* [How to complete this task]
Once you reach the line containing "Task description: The" in the data below, restate each line word for word up to and including the one containing "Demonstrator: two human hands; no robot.".

━━━ Data provided ━━━

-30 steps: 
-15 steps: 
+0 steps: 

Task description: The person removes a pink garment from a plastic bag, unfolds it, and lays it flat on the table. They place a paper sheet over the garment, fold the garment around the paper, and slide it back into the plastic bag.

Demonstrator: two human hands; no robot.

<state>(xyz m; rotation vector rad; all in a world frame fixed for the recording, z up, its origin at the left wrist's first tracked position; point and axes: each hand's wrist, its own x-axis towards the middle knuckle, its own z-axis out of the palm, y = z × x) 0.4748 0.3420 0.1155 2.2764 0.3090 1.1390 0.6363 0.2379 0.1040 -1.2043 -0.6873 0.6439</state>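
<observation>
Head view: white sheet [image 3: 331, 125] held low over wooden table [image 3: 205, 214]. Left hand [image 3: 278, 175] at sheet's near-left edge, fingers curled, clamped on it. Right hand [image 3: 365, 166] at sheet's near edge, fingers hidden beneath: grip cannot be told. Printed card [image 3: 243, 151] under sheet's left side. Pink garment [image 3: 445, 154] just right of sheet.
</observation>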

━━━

* [Answer to the problem]
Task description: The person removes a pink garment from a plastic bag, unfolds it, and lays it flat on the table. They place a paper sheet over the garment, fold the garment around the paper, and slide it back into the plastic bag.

Demonstrator: two human hands; no robot.

At this stage, the exercise is finished.